The cover art was created by Sam Spratt, a New York-based illustrator.

Critical reception

Modus Vivendi received critical acclaim. At Metacritic, which assigns a normalized rating out of 100 to reviews from mainstream publications, Modus Vivendi received a weighted average score of 80, based on 10 reviews, which indicates "generally favorable reviews". Aggregator AnyDecentMusic? gave the album a 7.4 out of 10, based on their assessment of the critical consensus.

Dhruva Balram of NME praised 070 Shake's lyricism and emotion, writing: "Shedding collaborations entirely, the album consists solely of 070 Shake's hypnotising hooks and shape-shifting vocals.
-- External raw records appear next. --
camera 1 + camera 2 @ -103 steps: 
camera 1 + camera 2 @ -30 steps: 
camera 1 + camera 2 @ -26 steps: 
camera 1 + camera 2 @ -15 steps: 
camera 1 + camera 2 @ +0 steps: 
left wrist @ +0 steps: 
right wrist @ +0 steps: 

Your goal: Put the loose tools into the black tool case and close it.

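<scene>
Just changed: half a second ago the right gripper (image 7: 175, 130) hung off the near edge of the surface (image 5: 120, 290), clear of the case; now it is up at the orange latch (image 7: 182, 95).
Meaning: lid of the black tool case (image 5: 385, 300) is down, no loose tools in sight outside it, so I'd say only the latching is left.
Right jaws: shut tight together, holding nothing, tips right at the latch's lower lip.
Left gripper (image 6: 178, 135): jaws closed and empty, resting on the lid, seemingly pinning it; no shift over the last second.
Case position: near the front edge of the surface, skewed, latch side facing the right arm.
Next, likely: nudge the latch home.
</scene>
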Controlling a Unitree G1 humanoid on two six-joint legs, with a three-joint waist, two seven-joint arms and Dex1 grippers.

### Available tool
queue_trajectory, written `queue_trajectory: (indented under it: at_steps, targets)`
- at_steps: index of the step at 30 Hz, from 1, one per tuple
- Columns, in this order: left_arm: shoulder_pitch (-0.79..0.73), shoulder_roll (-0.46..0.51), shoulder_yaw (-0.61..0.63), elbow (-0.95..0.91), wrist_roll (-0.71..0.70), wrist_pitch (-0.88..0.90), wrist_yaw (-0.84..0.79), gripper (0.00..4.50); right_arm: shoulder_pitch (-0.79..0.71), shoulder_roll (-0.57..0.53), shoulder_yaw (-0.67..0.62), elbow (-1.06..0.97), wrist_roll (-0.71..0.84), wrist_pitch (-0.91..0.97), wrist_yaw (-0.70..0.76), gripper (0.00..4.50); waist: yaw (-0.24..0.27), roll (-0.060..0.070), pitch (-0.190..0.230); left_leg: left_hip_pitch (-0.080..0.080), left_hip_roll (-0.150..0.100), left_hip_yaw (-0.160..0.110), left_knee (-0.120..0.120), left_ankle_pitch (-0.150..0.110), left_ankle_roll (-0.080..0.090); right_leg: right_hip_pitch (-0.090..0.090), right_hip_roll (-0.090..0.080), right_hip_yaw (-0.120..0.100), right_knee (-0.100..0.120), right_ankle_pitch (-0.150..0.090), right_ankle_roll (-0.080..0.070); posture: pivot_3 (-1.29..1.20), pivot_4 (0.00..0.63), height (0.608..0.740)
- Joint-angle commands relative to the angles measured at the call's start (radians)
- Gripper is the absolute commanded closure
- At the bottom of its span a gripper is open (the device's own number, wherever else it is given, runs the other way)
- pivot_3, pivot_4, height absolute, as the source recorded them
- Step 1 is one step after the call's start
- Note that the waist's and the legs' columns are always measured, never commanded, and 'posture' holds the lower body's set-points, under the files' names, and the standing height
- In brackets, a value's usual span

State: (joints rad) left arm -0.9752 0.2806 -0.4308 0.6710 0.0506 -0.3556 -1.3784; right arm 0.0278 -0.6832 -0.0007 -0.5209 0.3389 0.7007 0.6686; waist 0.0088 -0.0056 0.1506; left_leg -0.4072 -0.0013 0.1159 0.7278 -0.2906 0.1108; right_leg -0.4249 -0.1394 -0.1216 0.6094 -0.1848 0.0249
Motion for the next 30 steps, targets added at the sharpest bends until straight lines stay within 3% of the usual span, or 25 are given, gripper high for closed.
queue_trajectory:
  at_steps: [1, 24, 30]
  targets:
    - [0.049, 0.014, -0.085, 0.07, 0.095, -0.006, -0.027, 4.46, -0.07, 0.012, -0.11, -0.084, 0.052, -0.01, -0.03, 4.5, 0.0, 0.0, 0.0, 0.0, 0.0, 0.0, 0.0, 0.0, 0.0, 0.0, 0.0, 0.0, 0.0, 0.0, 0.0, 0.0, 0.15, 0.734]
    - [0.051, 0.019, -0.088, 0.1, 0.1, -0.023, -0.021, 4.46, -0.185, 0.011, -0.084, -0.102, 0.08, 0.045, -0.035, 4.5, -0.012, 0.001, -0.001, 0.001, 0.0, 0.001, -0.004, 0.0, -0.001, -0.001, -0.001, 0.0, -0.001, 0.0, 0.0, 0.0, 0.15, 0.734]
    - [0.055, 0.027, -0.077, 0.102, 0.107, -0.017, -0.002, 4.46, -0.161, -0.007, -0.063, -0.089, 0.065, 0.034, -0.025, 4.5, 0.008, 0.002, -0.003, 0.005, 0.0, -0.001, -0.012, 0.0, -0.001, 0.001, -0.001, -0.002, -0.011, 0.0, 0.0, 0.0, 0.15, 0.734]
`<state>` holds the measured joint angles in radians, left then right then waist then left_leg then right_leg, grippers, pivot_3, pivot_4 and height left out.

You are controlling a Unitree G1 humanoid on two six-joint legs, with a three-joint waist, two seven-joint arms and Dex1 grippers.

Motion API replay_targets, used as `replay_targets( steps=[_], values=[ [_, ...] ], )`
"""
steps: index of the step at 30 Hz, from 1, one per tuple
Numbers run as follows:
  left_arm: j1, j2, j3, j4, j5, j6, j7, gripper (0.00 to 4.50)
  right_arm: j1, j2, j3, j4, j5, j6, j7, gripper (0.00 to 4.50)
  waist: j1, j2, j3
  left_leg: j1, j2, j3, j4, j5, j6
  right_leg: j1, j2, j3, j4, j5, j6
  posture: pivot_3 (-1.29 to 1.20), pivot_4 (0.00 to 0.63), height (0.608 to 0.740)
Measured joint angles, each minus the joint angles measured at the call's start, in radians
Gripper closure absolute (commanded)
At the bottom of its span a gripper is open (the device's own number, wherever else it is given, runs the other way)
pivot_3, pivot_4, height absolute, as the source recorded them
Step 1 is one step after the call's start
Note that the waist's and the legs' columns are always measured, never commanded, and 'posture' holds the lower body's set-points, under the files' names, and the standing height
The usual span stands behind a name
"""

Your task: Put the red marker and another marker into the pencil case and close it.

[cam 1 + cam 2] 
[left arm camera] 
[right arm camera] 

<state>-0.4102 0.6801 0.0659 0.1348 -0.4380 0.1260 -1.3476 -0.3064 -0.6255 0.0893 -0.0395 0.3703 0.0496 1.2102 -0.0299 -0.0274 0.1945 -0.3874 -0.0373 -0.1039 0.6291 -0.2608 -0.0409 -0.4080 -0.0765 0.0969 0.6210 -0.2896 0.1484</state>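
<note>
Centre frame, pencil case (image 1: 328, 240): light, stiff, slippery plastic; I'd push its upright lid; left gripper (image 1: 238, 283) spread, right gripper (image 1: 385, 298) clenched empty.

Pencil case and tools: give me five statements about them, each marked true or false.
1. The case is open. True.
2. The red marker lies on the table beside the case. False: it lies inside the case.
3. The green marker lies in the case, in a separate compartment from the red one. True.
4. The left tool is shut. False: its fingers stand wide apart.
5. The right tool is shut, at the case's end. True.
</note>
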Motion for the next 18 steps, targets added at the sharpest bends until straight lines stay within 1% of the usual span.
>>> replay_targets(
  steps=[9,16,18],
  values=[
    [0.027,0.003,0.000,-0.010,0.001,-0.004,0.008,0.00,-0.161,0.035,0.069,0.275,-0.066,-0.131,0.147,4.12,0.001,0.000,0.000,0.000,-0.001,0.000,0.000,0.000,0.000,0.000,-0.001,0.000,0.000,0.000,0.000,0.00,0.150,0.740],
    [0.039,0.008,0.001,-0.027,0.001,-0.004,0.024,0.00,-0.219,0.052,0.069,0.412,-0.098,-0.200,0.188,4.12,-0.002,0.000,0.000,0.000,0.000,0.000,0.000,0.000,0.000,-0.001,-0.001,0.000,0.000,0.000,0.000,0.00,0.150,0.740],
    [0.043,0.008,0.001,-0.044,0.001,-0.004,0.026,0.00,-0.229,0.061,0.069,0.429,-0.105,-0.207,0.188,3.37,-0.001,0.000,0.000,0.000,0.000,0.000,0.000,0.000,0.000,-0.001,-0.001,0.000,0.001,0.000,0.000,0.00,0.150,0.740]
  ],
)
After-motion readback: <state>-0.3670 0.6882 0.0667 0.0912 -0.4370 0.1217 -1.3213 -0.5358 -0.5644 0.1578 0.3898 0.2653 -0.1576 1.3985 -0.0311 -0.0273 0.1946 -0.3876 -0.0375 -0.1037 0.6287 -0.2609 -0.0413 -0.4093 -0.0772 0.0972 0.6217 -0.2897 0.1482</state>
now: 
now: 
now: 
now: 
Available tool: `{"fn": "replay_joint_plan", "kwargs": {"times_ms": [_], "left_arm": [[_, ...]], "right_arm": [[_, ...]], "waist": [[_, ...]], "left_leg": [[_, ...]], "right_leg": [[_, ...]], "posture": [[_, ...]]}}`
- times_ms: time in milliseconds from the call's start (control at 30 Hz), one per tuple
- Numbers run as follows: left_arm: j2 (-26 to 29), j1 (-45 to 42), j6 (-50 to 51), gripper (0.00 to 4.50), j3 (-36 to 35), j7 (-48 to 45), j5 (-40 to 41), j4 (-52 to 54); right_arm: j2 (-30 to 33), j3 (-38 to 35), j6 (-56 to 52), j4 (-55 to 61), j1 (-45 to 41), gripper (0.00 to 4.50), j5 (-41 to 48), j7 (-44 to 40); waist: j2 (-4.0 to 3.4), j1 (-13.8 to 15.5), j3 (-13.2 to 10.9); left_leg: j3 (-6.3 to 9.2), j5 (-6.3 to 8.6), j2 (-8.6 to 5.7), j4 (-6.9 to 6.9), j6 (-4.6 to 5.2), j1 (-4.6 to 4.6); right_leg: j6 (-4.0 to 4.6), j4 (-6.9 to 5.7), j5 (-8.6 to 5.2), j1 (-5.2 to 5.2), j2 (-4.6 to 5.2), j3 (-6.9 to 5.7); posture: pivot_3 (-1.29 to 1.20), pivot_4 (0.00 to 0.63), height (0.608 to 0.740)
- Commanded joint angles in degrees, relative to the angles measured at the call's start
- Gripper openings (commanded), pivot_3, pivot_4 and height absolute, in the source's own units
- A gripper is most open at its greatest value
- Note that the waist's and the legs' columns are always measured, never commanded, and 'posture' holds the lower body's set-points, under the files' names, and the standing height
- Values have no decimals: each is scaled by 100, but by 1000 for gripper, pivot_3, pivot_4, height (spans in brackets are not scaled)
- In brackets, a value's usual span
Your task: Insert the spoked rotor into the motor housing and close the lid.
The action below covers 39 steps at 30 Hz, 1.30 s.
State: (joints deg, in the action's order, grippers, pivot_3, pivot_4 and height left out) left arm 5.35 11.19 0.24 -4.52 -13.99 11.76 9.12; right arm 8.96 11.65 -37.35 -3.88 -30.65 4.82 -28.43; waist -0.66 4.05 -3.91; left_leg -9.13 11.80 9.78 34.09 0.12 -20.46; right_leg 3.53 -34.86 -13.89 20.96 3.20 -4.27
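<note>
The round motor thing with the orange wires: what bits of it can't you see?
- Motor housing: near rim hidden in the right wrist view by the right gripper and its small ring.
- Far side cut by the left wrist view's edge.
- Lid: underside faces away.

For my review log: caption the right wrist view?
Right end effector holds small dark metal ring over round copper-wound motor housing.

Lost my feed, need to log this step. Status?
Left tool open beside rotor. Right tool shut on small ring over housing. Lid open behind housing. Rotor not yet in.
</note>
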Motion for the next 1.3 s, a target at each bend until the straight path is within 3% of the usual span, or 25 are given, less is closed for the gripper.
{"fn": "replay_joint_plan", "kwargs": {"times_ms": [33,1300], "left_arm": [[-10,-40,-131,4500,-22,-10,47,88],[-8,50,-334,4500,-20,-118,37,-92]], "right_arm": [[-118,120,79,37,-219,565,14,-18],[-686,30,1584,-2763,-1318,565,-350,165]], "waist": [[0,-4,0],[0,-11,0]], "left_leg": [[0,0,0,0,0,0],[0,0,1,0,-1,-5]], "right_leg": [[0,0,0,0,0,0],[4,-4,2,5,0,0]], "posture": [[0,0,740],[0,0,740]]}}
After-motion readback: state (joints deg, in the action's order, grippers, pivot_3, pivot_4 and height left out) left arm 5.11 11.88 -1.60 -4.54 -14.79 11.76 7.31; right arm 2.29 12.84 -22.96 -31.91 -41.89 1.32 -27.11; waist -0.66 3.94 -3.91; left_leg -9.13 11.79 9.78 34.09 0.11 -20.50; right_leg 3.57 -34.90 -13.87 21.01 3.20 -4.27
It cements the 22-year-old as a unique artist, proving to everyone – and perhaps even herself – that she doesn't need anyone but her voice to vault herself to success. On Modus Vivendi, she manages to craft a sound that's anthemic, and built for festivals and clubs; but within the grooves, she's precise. Nothing feels out of place. This is project sculpted away from current trends." Reed Jackson of Pitchfork described the album as "intensely sincere, with the New Jersey native proudly serving her soul raw atop bullish, beautiful production", while stating "it is the most compelling and complete release under G.O.O.D. Music since Pusha T's Daytona."

Accolades

Track listing
Credits adapted from Tidal. On January 29, 2020, the album was re-uploaded with changes in track sequencing and mixing.

Notes
  signifies a co-producer
  signifies an additional producer

Sample credits
 "The Pines" contains a interpolation of "In the Pines", a traditional folk song.
 "It's Forever" contains samples of "It's Forever", written by Kenneth Gamble and Leon Huff and performed by the Ebonys.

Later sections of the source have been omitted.